### [What is needed]
What you return must be the full data, repeated verbatim, with no pictures in it.

>>>

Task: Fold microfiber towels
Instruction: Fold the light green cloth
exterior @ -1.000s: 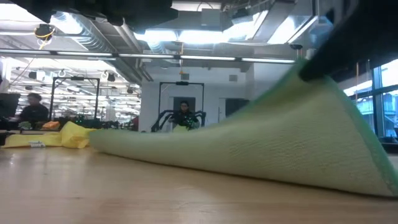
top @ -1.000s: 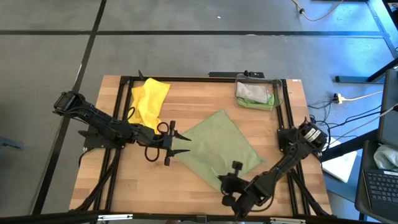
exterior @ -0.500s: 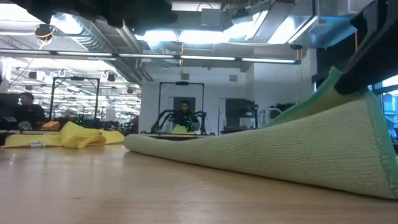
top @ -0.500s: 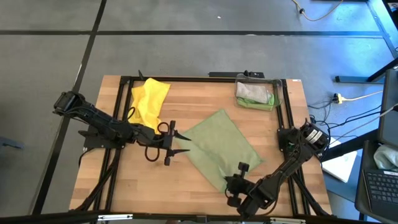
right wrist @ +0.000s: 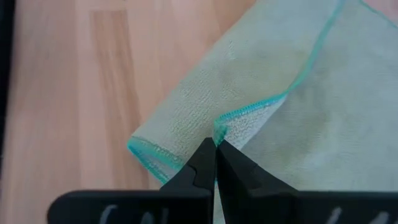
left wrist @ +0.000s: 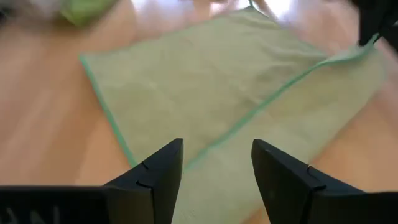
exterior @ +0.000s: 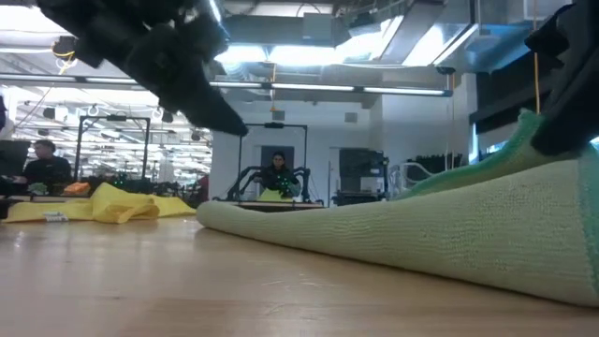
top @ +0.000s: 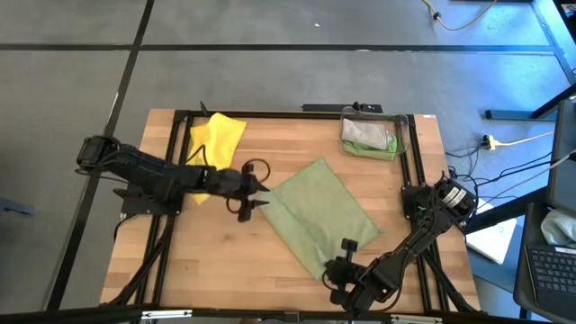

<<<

### [Finished exercise]
Task: Fold microfiber towels
Instruction: Fold the light green cloth
exterior @ -1.000s: 
top @ -1.000s: 
exterior @ -0.500s: 
top @ -0.500s: 
right wrist @ +0.000s: 
left wrist @ +0.000s: 
exterior @ +0.000s: 
top @ +0.000s: 

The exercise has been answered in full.